* _TASK OBJECTIVE_:
The copy you return must begin at the line containing "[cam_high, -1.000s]" and end at the final line of the listing below, with every picture left out.

-----

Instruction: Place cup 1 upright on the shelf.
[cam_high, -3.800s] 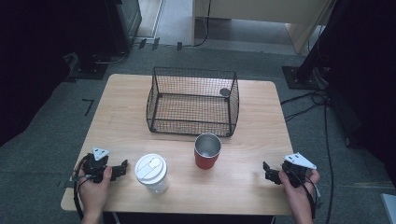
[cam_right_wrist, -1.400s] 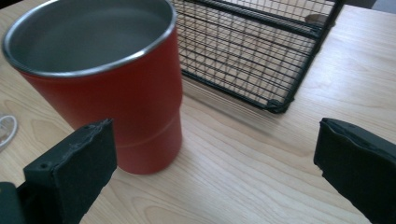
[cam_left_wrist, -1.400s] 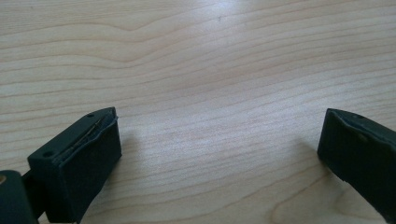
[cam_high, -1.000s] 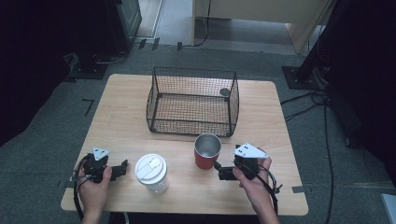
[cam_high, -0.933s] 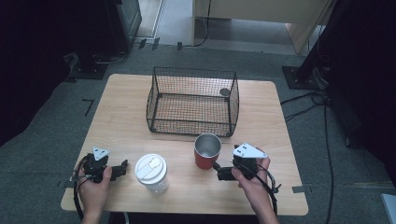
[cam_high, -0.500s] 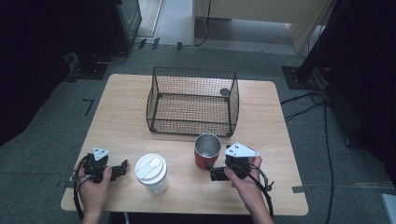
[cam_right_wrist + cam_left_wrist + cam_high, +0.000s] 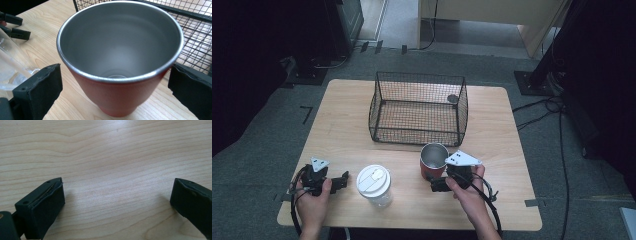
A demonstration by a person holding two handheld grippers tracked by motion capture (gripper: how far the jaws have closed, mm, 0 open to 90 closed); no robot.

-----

* _PROBLEM SOLUTION_:
[cam_high, -1.000s] 
[cam_high, -0.933s] 
[cam_high, -0.500s] 
[cam_right_wrist + cam_left_wrist + cam_high, +0.000s] 
A demonstration by a person holding two handheld grippers tracked by motion capture (gripper: how far the jaws have closed, mm, 0 open to 90 closed); no robot.

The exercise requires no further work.